YOUR TASK: Retype the whole of the data exactly.

Start of Block

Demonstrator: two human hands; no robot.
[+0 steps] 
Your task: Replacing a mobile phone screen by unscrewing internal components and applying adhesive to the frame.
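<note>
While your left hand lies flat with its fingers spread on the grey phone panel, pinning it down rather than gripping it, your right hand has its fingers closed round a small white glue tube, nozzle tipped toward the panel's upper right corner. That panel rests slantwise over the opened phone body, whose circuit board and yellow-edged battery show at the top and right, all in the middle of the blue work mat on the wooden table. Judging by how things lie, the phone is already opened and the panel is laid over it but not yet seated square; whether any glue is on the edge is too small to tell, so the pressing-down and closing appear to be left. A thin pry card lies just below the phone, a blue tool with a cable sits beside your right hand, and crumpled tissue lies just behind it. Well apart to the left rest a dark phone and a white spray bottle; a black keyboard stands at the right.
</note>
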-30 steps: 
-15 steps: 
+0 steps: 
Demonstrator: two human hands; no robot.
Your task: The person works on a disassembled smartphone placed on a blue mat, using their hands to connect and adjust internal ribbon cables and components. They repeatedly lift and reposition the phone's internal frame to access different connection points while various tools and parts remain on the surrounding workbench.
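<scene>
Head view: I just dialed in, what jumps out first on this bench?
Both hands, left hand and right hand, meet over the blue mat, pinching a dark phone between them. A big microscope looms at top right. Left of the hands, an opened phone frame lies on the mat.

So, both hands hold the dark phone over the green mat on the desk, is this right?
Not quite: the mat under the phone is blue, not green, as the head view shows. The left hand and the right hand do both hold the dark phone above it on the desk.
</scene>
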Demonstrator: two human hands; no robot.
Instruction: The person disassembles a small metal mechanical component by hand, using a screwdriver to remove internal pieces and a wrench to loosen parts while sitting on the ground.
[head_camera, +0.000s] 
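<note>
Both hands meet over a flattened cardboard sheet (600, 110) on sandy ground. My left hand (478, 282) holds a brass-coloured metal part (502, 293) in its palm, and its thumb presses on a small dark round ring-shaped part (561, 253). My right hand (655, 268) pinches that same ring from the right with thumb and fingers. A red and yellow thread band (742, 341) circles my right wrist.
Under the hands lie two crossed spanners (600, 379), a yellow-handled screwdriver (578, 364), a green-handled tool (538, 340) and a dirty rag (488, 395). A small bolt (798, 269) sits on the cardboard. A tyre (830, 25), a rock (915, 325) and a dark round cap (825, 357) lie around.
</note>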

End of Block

YOUR RESPONSE:
Demonstrator: two human hands; no robot.
[+0 steps] 
Your task: Replacing a mobile phone screen by unscrewing internal components and applying adhesive to the frame.
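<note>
While your left hand lies flat with its fingers spread on the grey phone panel, pinning it down rather than gripping it, your right hand has its fingers closed round a small white glue tube, nozzle tipped toward the panel's upper right corner. That panel rests slantwise over the opened phone body, whose circuit board and yellow-edged battery show at the top and right, all in the middle of the blue work mat on the wooden table. Judging by how things lie, the phone is already opened and the panel is laid over it but not yet seated square; whether any glue is on the edge is too small to tell, so the pressing-down and closing appear to be left. A thin pry card lies just below the phone, a blue tool with a cable sits beside your right hand, and crumpled tissue lies just behind it. Well apart to the left rest a dark phone and a white spray bottle; a black keyboard stands at the right.
</note>
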-30 steps: 
-15 steps: 
+0 steps: 
Demonstrator: two human hands; no robot.
Your task: The person works on a disassembled smartphone placed on a blue mat, using their hands to connect and adjust internal ribbon cables and components. They repeatedly lift and reposition the phone's internal frame to access different connection points while various tools and parts remain on the surrounding workbench.
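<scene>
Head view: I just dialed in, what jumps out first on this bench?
Both hands, left hand and right hand, meet over the blue mat, pinching a dark phone between them. A big microscope looms at top right. Left of the hands, an opened phone frame lies on the mat.

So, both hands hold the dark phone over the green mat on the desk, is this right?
Not quite: the mat under the phone is blue, not green, as the head view shows. The left hand and the right hand do both hold the dark phone above it on the desk.
</scene>
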Demonstrator: two human hands; no robot.
Instruction: The person disassembles a small metal mechanical component by hand, using a screwdriver to remove internal pieces and a wrench to loosen parts while sitting on the ground.
[head_camera, +0.000s] 
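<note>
Both hands meet over a flattened cardboard sheet (600, 110) on sandy ground. My left hand (478, 282) holds a brass-coloured metal part (502, 293) in its palm, and its thumb presses on a small dark round ring-shaped part (561, 253). My right hand (655, 268) pinches that same ring from the right with thumb and fingers. A red and yellow thread band (742, 341) circles my right wrist.
Under the hands lie two crossed spanners (600, 379), a yellow-handled screwdriver (578, 364), a green-handled tool (538, 340) and a dirty rag (488, 395). A small bolt (798, 269) sits on the cardboard. A tyre (830, 25), a rock (915, 325) and a dark round cap (825, 357) lie around.
</note>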

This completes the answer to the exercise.